* [TASK GOAL]: Skipping all images, output the listing word for word.

* [PROVIDED DATA]:
::::
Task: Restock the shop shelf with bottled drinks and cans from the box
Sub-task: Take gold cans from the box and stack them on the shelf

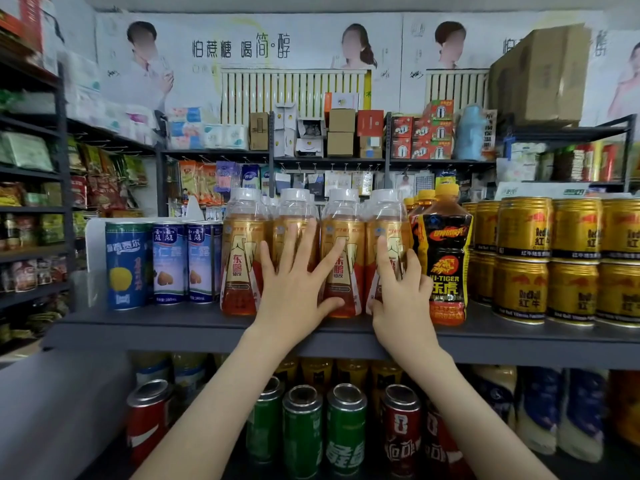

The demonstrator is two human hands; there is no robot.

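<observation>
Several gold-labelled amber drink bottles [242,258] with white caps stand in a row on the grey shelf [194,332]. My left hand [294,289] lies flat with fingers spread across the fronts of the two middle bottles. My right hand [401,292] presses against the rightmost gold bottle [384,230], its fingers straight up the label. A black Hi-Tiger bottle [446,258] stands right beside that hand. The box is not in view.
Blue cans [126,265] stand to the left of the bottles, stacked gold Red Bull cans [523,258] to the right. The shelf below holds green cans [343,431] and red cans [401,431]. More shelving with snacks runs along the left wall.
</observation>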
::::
* [RESPONSE TO THE EXERCISE]:
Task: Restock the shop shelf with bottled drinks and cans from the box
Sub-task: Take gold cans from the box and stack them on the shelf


The demonstrator is two human hands; there is no robot.

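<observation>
Several gold-labelled amber drink bottles [242,258] with white caps stand in a row on the grey shelf [194,332]. My left hand [294,289] lies flat with fingers spread across the fronts of the two middle bottles. My right hand [401,292] presses against the rightmost gold bottle [384,230], its fingers straight up the label. A black Hi-Tiger bottle [446,258] stands right beside that hand. The box is not in view.
Blue cans [126,265] stand to the left of the bottles, stacked gold Red Bull cans [523,258] to the right. The shelf below holds green cans [343,431] and red cans [401,431]. More shelving with snacks runs along the left wall.
</observation>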

Apart from this answer, nothing more is required.